Brent Dancer

Personal information
- Nationality: Australian
- Born: Western Australia

Sport
- Country: Australia
- Sport: Field hockey
- Event: Men's team
- Team: WA Thundersticks

= Brent Dancer =

Australian field hockey player

Brent Dancer, is an Australian field hockey player. He is a goalscoring defender and plays for the WA Thundersticks in the Australian Hockey League, whom he won a championship with in 2008. He made his debut as a member of the Australia men's national field hockey team in 2009. He was trying to earn a place in the team to represent Australia at the 2012 Summer Olympics.

==Personal==
Dancer is from Western Australia. He is from Perth's northern suburbs. He attended high school at Wesley College in South Perth.
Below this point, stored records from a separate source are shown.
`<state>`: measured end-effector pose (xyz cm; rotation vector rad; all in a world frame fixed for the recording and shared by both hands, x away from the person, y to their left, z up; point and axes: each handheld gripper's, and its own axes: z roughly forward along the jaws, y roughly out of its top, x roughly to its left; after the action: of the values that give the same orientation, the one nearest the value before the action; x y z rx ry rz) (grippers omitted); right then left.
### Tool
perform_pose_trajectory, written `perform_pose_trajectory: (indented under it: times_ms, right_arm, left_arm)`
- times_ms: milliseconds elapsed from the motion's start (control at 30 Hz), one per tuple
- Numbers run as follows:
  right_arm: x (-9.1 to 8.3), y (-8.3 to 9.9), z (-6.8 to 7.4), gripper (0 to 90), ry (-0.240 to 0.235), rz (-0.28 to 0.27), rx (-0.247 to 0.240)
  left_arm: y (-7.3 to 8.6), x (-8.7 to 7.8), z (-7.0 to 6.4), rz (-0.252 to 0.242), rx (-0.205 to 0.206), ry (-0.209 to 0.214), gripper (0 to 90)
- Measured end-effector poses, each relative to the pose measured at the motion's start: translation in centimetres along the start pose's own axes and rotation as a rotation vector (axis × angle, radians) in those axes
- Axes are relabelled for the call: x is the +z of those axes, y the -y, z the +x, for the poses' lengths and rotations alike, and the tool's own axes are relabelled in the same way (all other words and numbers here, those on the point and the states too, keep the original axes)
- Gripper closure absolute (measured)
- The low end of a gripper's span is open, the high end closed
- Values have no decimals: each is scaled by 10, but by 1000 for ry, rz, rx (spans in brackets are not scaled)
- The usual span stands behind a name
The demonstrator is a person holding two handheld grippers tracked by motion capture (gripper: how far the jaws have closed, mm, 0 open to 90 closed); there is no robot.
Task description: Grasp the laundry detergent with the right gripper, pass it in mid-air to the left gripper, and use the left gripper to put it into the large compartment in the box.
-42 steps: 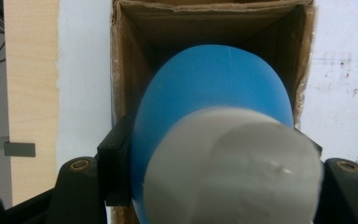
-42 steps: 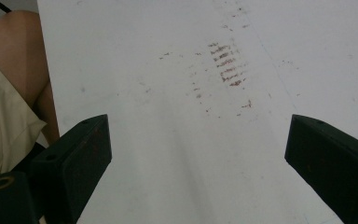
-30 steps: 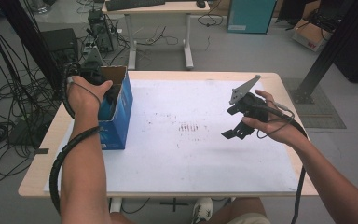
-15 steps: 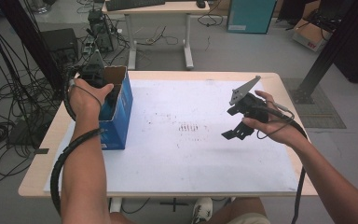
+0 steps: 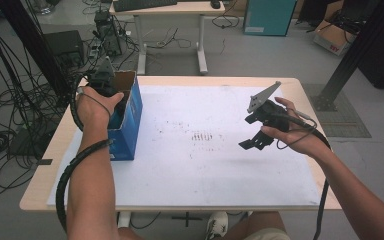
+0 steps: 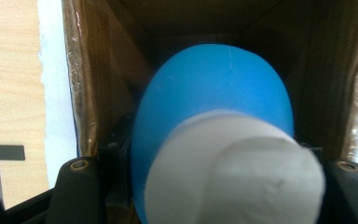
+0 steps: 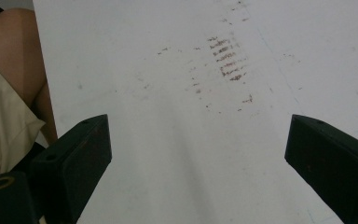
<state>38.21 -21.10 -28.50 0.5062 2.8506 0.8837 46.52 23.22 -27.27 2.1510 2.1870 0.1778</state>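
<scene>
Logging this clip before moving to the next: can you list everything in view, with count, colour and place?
Table: one, light wood, centre.
Sheet: one, white with dark scuffs, covering the tabletop.
Box: one, blue outside and brown inside, open top, left side of table.
Bottle: one, blue with white cap, inside the box, between the left gripper's jaws.
Desk: one, light wood, behind the table.
Left gripper: black, reaching into the box.
Right gripper: black, open, held above the sheet.

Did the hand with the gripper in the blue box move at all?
Yes, a little. The left gripper has drifted toward the far end of the blue box, which stayed put on the table. It holds a blue and white object.
</scene>
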Motion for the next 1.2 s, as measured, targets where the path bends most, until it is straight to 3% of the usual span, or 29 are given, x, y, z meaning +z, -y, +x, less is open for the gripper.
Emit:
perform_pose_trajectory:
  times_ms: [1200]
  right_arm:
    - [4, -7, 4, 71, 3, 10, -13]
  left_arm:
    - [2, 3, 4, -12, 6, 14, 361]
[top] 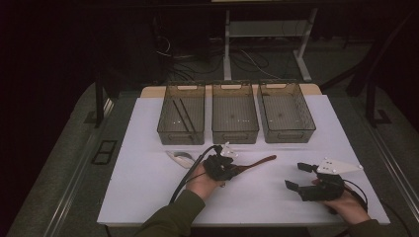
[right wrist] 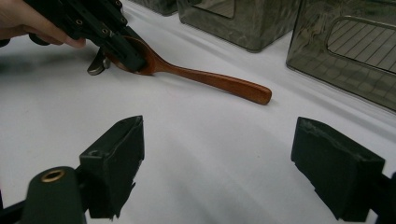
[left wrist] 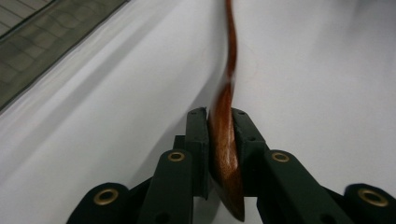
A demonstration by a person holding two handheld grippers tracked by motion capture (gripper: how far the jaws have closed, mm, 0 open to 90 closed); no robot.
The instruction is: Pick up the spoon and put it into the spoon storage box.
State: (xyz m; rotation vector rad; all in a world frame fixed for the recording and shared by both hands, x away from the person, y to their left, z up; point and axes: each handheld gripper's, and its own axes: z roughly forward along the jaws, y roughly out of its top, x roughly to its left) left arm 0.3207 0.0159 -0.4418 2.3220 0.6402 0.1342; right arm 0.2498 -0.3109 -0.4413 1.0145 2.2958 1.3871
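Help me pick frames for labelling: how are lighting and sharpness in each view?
High view: dim, room dark, white table evenly lit. Left gripper view: wooden spoon sharp between the left gripper jaws, handle blurring farther off. Right gripper view: right gripper jaws soft, spoon crisp, bins reflective.

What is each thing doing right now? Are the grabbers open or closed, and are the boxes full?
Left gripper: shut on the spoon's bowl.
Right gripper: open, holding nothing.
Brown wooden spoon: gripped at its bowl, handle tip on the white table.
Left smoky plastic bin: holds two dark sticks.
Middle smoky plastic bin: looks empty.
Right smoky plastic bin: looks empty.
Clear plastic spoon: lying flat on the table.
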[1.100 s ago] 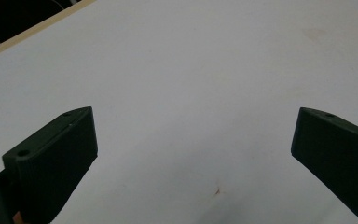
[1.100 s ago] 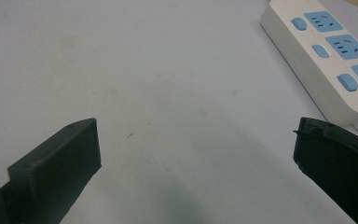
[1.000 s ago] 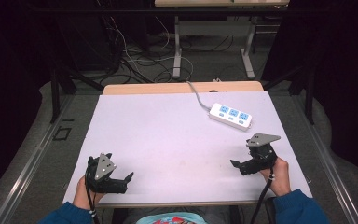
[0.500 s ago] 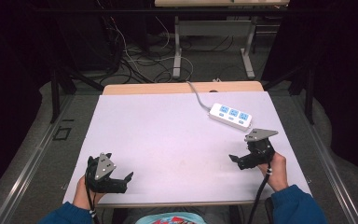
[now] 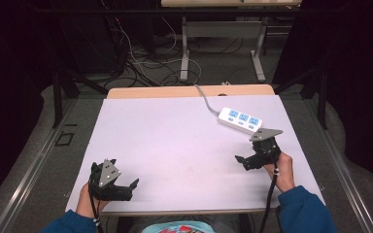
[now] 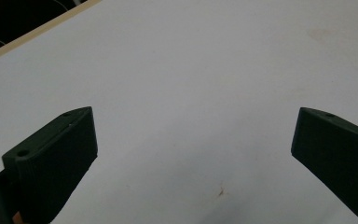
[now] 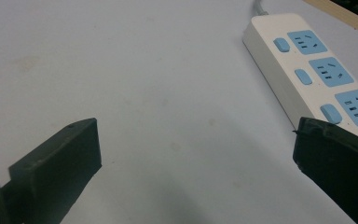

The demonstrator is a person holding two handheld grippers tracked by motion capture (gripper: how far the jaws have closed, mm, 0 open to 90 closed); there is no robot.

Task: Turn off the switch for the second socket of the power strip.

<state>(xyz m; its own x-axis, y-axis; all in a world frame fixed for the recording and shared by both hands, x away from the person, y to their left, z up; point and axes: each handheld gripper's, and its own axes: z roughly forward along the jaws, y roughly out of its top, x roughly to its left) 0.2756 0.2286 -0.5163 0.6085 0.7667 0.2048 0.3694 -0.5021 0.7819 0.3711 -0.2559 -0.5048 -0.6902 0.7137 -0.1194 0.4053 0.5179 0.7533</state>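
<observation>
no readable text anywhere; the power strip [image 7: 307, 70] may carry markings, but none are legible.

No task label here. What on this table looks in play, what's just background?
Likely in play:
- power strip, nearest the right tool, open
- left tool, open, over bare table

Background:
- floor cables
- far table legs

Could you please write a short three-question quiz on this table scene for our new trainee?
1. True or false: the right gripper is shut on the white plastic power strip with blue sockets.
2. How many blue sockets does the strip have?
3. Which is nearer the strip: A, the left gripper; B, the right gripper?

Key: 1 false, its fingers stand apart and hold nothing; 2 three; 3 B.
</observation>
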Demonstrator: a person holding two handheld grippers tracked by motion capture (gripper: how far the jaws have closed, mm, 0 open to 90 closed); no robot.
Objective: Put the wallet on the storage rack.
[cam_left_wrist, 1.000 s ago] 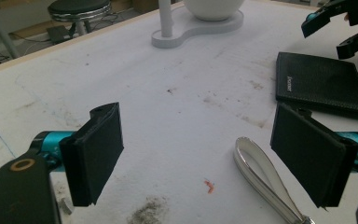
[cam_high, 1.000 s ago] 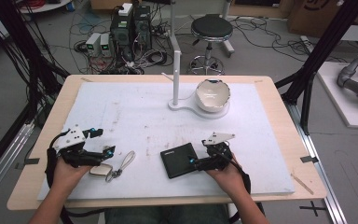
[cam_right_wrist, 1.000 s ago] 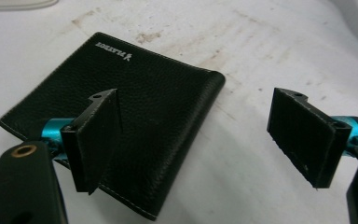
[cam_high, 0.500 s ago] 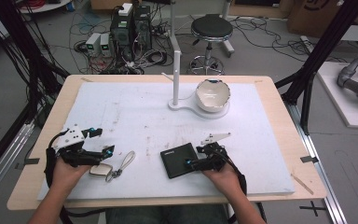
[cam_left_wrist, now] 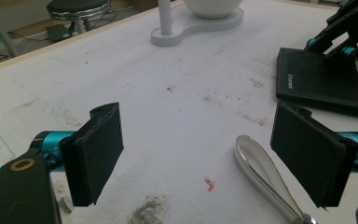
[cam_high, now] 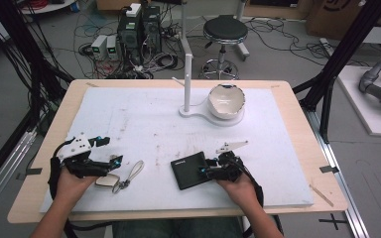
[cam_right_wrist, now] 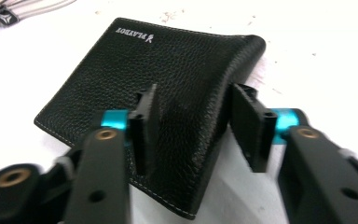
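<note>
Over the wallet (cam_right_wrist: 168, 93), right tongs (cam_right_wrist: 193, 126) straddling its edge, left tongs (cam_left_wrist: 209, 154) wide open

From the table's (cam_high: 297, 119) middle, the stand (cam_high: 188, 84) and the bowl (cam_high: 225, 99) on its base sit at twelve o'clock. The wallet (cam_high: 191, 169) lies at five o'clock, the right gripper (cam_high: 209, 171) touching its right edge. The key strap (cam_high: 129, 174) lies at seven o'clock, just right of the left gripper (cam_high: 110, 152).
</note>
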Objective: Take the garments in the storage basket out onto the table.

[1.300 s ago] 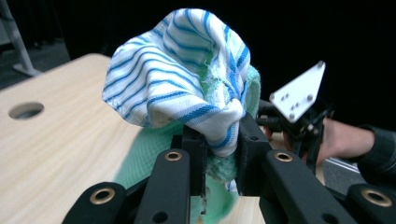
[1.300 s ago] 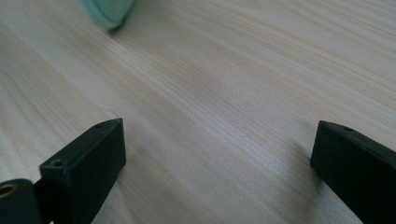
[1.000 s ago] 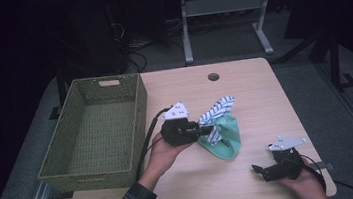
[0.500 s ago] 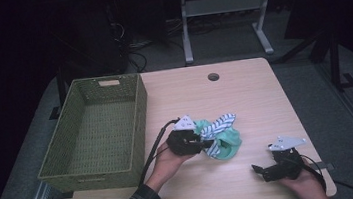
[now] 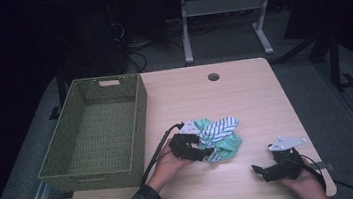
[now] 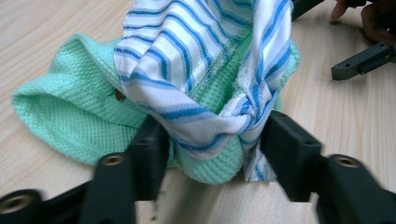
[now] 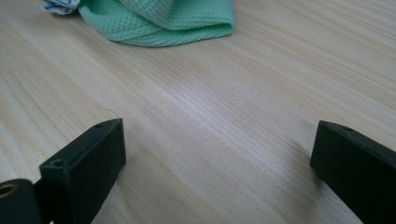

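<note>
Left gripper [image 5: 209, 152]: I am holding it just below the middle of the high view, its jaws pinching the bundled cloths from both sides; in the left gripper view [image 6: 212, 154] the two black jaws are pressing into the bunched fabric between them.
Striped cloth [image 6: 205, 60]: white with blue stripes, it is lying twisted over the green one, filling the upper middle of the left gripper view; in the high view [image 5: 220, 127] it is sitting at the top of the bundle.
Green cloth [image 6: 70, 116]: mint, waffle-textured, it is spreading to the left of that view under the stripes, resting on the table; it is also showing at the top of the right gripper view [image 7: 163, 21].
Right gripper [image 5: 260, 170]: I am holding it at the lower right of the high view, apart from the bundle, jaws spread wide with nothing between them; in the right gripper view [image 7: 217, 154] bare wood is lying between the two jaws.
Table [image 5: 244, 96]: pale wood grain, with a round hole [image 5: 213, 76] near its far edge.
Basket [image 5: 140, 129]: green woven, standing at the left of the high view, beside the bundle.
Writing: I am seeing no readable label on cloths, basket or grippers.
</note>
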A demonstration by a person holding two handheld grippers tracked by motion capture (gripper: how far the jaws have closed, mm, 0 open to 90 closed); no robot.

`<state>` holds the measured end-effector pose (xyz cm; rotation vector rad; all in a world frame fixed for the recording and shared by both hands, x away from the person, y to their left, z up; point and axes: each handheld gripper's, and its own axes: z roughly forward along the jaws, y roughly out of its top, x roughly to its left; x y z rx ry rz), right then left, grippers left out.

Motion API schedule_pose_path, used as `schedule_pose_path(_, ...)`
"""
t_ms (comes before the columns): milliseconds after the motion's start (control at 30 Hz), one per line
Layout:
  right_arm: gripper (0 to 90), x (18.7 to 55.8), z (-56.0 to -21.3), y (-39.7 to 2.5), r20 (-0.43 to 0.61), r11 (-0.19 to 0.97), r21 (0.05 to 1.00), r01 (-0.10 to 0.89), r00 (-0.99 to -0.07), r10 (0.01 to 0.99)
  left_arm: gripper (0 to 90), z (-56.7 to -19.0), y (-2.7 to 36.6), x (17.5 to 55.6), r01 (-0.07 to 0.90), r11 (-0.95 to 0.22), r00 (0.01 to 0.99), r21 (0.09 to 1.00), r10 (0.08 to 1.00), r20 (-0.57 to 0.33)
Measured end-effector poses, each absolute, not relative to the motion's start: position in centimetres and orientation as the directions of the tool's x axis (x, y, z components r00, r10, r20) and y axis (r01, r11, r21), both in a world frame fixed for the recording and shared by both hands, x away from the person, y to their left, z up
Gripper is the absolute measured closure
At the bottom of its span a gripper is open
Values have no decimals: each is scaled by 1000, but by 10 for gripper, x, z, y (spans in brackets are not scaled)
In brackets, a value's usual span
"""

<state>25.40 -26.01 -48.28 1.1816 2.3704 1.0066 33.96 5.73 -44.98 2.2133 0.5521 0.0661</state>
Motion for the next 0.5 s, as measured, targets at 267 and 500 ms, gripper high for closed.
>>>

He lives in Scarborough, Western Australia. His father, Barry Dancer, coached the Australian side at the 2004 Athens Olympics where Australia won a gold medal, the only men's field hockey Olympic gold medal the team has ever won. When he was younger, he played soccer because of the game's similarities to field hockey.

==Field hockey==
Dancer is a defender/fullback. He started playing field hockey when he was six years old. His father is his personal field hockey coach. His father has also coached him as a member of the national team. He plays club hockey for a Perth area team located in the city's southern suburbs. He plays for the WA Thundersticks in the Australian Hockey League. In 2008, he was a member of the WA Thundersticks that won the league championships, with a score of 6–2 against the Queensland Blades in a match held in Canberra. In the match, he scored a goal.

===National team===
Dancer became involved with the Australian national team's development group in 2006. He was named to the Kookaburra training squad in early 2009. In 2009, he and Jonathon Charlesworth made their national team debut during a five-game test series in Kuala Lumpur, Malaysia, against Malaysia. The pair's debut was notable because both are the sons of famous Australian field hockey coaches: Charlesworth's father is Ric Charlesworth, the current coach of the men's senior team and Dancer's father is Barry Dancer who coached the men's field hockey team to their first Olympic gold in 2004. In May 2011, he played in the Azlan Shah Cup for Australia. The Cup featured teams from Pakistan, Malaysia, India, South Korea, Britain and New Zealand. In December 2011, he was named as one of twenty-eight players to be on the 2012 Summer Olympics Australian men's national training squad. This squad will be narrowed in June 2012. He trained with the team from 18 January to mid-March in Perth, Western Australia. In February during the training camp, he played in a four nations test series with the teams being the Kookaburras, Australia A Squad, the Netherlands and Argentina. The series was called "Hockey in the Summertime".